Остро переживая бесперспективность и безжизненность ориентиров и идеалов, которыми привыкли вдохновляться его соотечественники, Сэлинджер изобразил мучительный процесс утраты веры и напряженные поиски новых ценностей. Однако его находки – замена западных символов веры на буддийские – трудно признать удачными. И он, и его герои Глассы понимают, что даже сверходаренная личность не может жить и работать, совершенно игнорируя других, а раз так, то необходимо искать пути к людям. В годы радиокарьеры герой без страха и упрека Симор Гласс (не правда ли, странное сочетание в сэлинджеровских «идеальных личностях» высокой естественности по сути и актерства по профессии?) требовал от своих партнеров играть с полной отдачей «для Толстухи», той безымянной слушательницы, для которой эта передача, может быть, – из немногих радостей в жизни. Однако готовность «возлюбить Толстуху» как-то легко сочетается с неприязнью к тем вполне конкретным Толстухам, с которыми приходится сталкиваться в повседневности. Можно, конечно, упрекнуть того же Бадди, что он еще «не дорос» до симоровского всеприятия и всепрощения и напрасно так сердится на противных мещан, но трудно избавиться от ощущения, что провозглашенная Симором любовь ко всем, по сути дела, означает отсутствие серьезных обязательств по отношению к кому бы то ни было. Сержант Икс, призывая к любви, цитировал Достоевского.
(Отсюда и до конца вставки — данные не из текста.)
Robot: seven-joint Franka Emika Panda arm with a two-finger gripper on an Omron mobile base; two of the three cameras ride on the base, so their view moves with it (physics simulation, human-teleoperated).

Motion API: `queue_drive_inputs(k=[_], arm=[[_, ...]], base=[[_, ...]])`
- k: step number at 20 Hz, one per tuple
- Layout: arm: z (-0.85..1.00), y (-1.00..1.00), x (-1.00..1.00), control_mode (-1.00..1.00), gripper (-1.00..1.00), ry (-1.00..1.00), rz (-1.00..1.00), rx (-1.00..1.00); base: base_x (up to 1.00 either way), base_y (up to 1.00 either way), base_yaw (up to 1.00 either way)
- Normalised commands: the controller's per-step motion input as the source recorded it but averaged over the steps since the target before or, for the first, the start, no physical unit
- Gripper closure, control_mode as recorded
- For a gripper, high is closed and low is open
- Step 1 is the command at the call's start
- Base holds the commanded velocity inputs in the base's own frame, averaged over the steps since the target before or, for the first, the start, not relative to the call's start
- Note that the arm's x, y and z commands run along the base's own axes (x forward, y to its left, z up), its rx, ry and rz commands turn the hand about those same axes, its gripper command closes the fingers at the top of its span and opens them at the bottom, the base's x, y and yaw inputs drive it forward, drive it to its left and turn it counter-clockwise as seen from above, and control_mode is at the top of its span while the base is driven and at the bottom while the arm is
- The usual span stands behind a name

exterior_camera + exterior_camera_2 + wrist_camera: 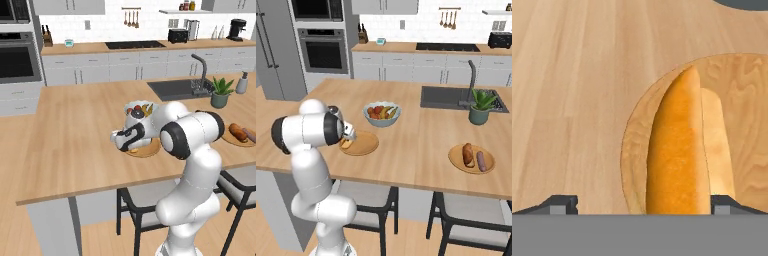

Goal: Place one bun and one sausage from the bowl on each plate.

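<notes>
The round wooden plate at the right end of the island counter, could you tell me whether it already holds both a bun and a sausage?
Yes, in the right base view the round wooden plate carries a golden bun and a reddish-brown sausage lying side by side.

Worktop [421, 150] carries two plates, well apart. Near plate [367, 145] lies at the robot's side, a bun [679, 150] on it — tool [639, 202] just above that bun. Fruit bowl [382, 114] sits just behind this plate. Far plate [472, 159] lies to the right, holding a bun [468, 154] with a sausage [481, 161] beside it. Potted plant [479, 107] stands behind the far plate — next to the sink [448, 97].
</notes>
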Motion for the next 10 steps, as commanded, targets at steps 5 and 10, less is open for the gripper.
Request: queue_drive_inputs(k=[5,10], arm=[[-0.20,-0.10,0.08,-1.00,-1.00,-0.02,0.00,0.00],[-0.01,-0.13,0.00,-1.00,-1.00,0.00,0.00,0.00]], base=[[0.00,0.00,0.00],[0.00,0.00,0.00]])
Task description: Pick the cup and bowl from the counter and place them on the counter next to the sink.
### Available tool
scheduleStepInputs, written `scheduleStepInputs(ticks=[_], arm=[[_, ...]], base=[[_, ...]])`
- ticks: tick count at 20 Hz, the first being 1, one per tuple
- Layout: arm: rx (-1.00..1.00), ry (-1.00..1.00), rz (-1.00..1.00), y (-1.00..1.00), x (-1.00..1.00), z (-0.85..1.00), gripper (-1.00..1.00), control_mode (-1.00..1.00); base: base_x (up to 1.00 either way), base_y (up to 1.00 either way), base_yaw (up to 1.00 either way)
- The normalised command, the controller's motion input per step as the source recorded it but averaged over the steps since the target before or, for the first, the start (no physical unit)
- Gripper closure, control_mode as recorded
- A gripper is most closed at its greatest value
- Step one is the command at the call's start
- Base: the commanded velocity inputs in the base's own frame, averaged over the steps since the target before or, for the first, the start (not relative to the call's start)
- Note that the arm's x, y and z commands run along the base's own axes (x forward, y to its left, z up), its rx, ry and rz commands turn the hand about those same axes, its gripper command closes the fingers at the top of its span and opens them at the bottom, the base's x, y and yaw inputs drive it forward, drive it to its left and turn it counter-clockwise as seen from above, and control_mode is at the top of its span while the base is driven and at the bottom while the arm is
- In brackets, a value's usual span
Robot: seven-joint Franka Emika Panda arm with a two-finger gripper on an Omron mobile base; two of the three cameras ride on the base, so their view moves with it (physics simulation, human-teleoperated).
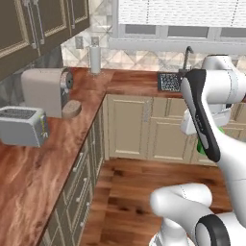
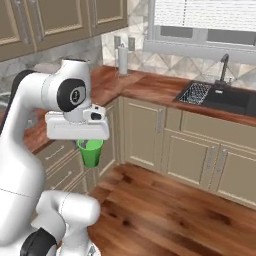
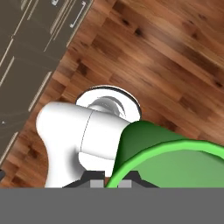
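Observation:
A green cup hangs upright under my hand, above the wooden floor and in front of the cabinets. My gripper is shut on its rim. In the hand view the cup sits close at the lower right. In the left base view a sliver of the cup shows behind my forearm. The counter runs along the back wall to the black sink with its faucet and wire rack. The bowl is out of view.
A toaster and a coffee machine stand on the left counter. A paper towel roll stands in the corner. Beige cabinets line the open wood floor.

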Motion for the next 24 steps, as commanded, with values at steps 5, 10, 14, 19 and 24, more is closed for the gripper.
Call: scheduleStepInputs(ticks=[5,10,14,19,24], arm=[[0.0,0.0,0.0,0.0,0.0,0.0,1.0,1.0],[0.0,0.0,0.0,0.0,0.0,0.0,1.0,1.0],[0.0,0.0,0.0,0.0,0.0,0.0,1.0,1.0],[0.0,0.0,0.0,0.0,0.0,0.0,1.0,1.0],[0.0,0.0,0.0,0.0,0.0,0.0,1.0,1.0]], base=[[1.0,0.0,-0.08],[1.0,0.0,-0.08],[1.0,0.0,-0.06],[1.0,0.0,-0.04],[1.0,0.0,-0.06]])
Раз уж русский писатель взят в союзники, уместно вспомнить его рассуждения, как нелегко добиться любви и братства в обществе, где процветает «начало единичное, личное, беспрерывно обособляющееся, требующее с мечом в руках своих прав». Поиск прочных ценностей упирается у Сэлинджера и его героев в противоречие: единение и любовь – насущная необходимость и в то же время роковая невозможность в пределах их глубоко индивидуалистического мироощущения, возросшего на почве той самой буржуазности, которую они охотно осуждают.